• [Task item] The word "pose" occurs in some lines of the data. Return each such line.

• [Dataset excerpts]
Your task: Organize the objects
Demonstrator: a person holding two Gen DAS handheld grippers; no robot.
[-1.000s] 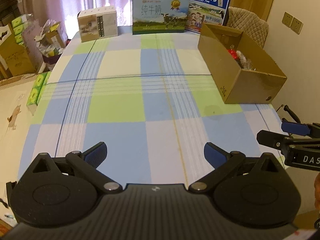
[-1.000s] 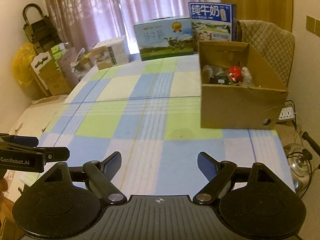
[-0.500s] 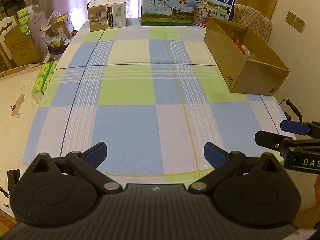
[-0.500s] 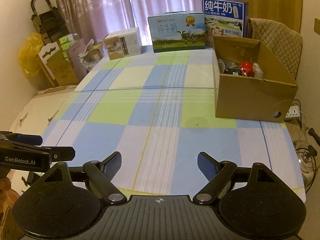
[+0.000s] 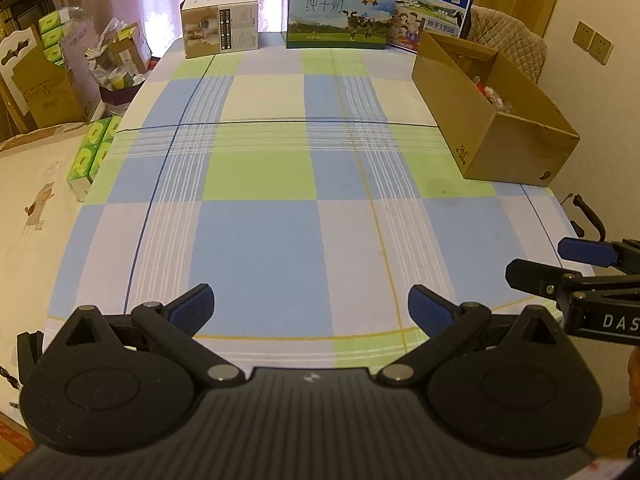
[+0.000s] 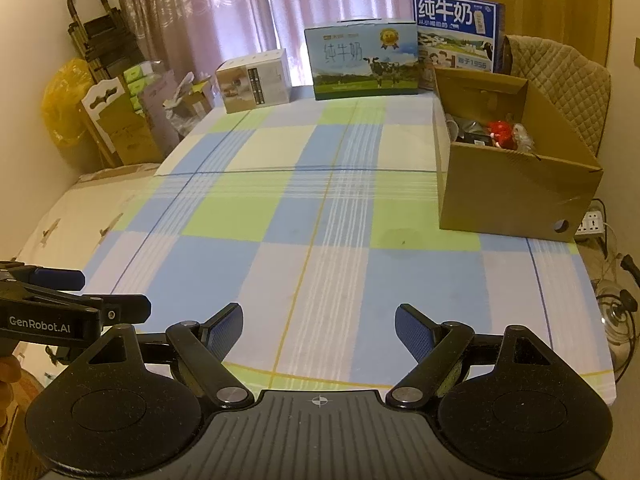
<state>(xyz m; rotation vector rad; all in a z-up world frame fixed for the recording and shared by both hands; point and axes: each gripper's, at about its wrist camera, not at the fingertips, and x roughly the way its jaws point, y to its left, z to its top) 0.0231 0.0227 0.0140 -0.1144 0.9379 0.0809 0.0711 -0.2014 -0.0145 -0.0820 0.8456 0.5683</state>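
Both the left gripper [image 5: 310, 306] and right gripper [image 6: 318, 326] hang spread wide, grasping nothing, low in frame over the checked tablecloth [image 5: 280, 220]; the cardboard box [image 6: 516, 196] of objects sits right of centre, 2 milk cartons [image 6: 362, 66] at top

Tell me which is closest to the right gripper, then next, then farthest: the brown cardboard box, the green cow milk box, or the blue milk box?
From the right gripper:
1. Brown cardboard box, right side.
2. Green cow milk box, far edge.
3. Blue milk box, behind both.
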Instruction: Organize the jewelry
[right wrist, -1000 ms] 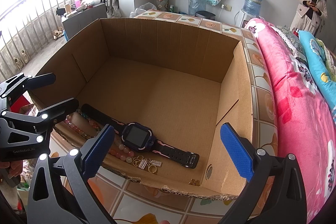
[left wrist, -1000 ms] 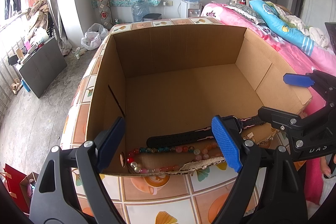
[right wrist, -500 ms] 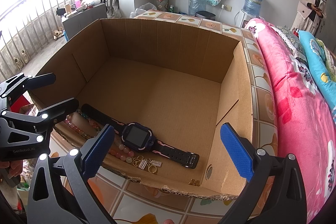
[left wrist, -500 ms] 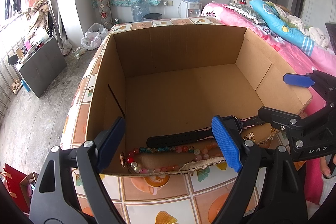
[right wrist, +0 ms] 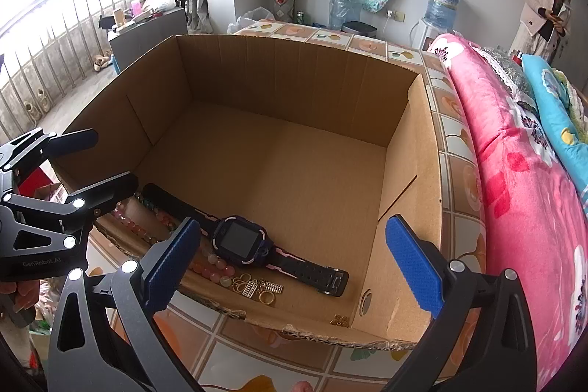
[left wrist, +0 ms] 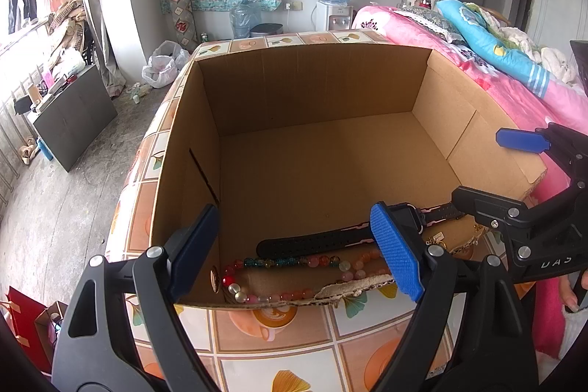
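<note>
Both grippers (left wrist: 294, 256) (right wrist: 294, 267) open, tilted down over box (left wrist: 312, 90).

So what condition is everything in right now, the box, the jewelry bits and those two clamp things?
cardboard box: open-topped, near edge torn
watch: lying flat in the box, strap stretched out
bead necklace: lying along the near wall
gold trinkets: loose beside the watch
left gripper: open, holding nothing
right gripper: open, holding nothing
</note>
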Demonstrator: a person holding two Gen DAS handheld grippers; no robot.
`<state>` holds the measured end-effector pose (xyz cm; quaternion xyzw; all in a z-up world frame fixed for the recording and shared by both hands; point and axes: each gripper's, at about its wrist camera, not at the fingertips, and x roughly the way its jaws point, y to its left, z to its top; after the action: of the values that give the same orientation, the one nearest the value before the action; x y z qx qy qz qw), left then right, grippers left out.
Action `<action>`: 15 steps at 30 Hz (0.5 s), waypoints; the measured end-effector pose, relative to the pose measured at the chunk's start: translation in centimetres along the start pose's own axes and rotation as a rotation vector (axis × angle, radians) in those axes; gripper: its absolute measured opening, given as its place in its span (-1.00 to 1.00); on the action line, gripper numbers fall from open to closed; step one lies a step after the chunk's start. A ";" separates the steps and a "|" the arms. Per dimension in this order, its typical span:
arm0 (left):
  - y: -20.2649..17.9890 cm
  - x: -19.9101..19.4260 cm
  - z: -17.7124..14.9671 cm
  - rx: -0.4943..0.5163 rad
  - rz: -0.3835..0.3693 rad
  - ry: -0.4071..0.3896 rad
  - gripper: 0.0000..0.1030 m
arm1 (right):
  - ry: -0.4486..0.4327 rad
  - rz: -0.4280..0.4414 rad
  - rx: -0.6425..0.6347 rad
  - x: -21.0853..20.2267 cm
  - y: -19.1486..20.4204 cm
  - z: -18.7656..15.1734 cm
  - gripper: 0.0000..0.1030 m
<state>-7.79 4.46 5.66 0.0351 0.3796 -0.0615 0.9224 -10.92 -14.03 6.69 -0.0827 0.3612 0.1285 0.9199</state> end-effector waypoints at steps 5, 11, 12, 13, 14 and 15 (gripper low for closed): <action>0.0 0.0 0.0 0.001 0.000 0.001 0.56 | 0.000 0.000 0.001 0.0 0.0 -0.1 0.90; 0.0 0.0 0.0 0.001 -0.001 0.001 0.56 | 0.002 0.000 0.001 0.0 0.0 -0.1 0.90; 0.0 0.0 0.1 0.001 0.000 0.001 0.56 | 0.002 0.001 0.000 0.1 -0.1 0.0 0.90; 0.0 0.0 0.1 0.001 0.000 0.001 0.56 | 0.003 0.001 0.000 0.1 -0.1 -0.1 0.90; 0.0 0.0 0.0 0.001 0.000 0.001 0.56 | 0.002 0.001 0.000 0.1 0.0 0.0 0.90; 0.0 0.0 0.0 0.000 0.000 0.000 0.56 | 0.002 0.001 0.000 0.1 0.0 0.0 0.90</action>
<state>-7.77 4.45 5.66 0.0352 0.3798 -0.0616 0.9223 -10.90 -14.08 6.62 -0.0827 0.3622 0.1287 0.9195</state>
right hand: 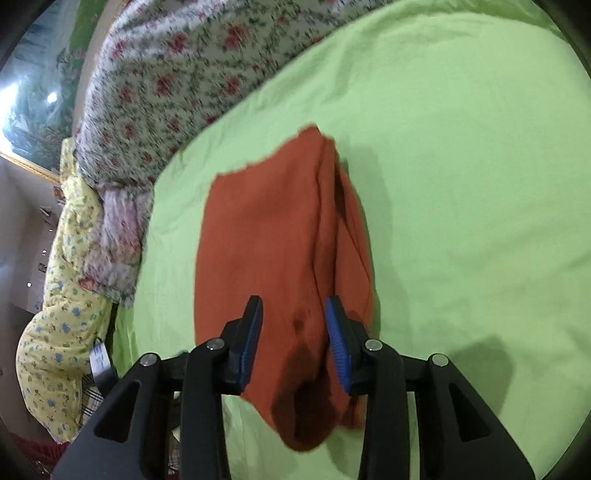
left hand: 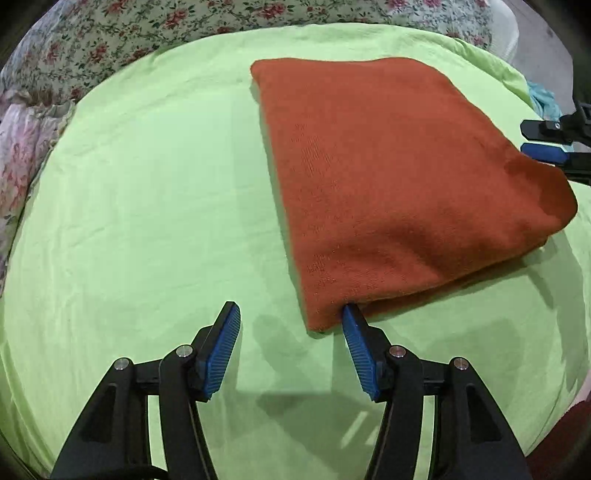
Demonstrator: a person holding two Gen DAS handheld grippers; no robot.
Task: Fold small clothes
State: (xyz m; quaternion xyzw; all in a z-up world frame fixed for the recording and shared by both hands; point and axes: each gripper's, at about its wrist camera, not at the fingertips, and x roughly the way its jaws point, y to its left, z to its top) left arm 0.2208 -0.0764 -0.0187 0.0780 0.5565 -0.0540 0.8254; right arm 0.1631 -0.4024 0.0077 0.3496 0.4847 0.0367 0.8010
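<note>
A rust-orange knitted garment (left hand: pixel 388 184) lies folded into a thick rectangle on the green sheet (left hand: pixel 147 203). My left gripper (left hand: pixel 291 314) is open at the garment's near corner; its right fingertip (left hand: pixel 351 314) touches under the near edge, its left finger rests on the bare sheet. My right gripper (right hand: pixel 293 306) is open over the other end of the garment (right hand: pixel 266 240), with cloth between and below its fingers. It also shows at the right edge of the left wrist view (left hand: pixel 546 142), beside the garment's far corner.
A floral quilt (left hand: pixel 129 33) is bunched along the far edge of the bed, also in the right wrist view (right hand: pixel 177 74). A yellow patterned blanket (right hand: pixel 62 332) hangs at the bedside. A turquoise cloth (left hand: pixel 543 99) lies past the sheet's right edge.
</note>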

• [Exercise solution]
`<state>` holds the measured end-effector pose (xyz cm; quaternion xyzw; all in a z-up world frame fixed for the recording and shared by both hands; point and axes: each gripper's, at about its wrist camera, not at the fingertips, and x roughly the way its jaws point, y to its left, z to its top; after the action: of the values that give the same orientation, the one nearest the value before the action; x y z qx qy qz qw), left then right, grippers left out.
Action `<action>`: 15 steps at 30 Hz (0.5 s), waypoints; the measured end-effector pose, relative to the pose measured at the chunk's start: translation in centimetres along the start pose's own axes and rotation as a rotation vector (axis × angle, radians) in those axes; gripper: its absolute measured opening, given as its place in its span (-1.00 to 1.00); on the action line, gripper numbers fall from open to closed; step one lies a step after the chunk's start. A ";" separates the steps and a "|" the arms. Per dimension in this order, its typical span:

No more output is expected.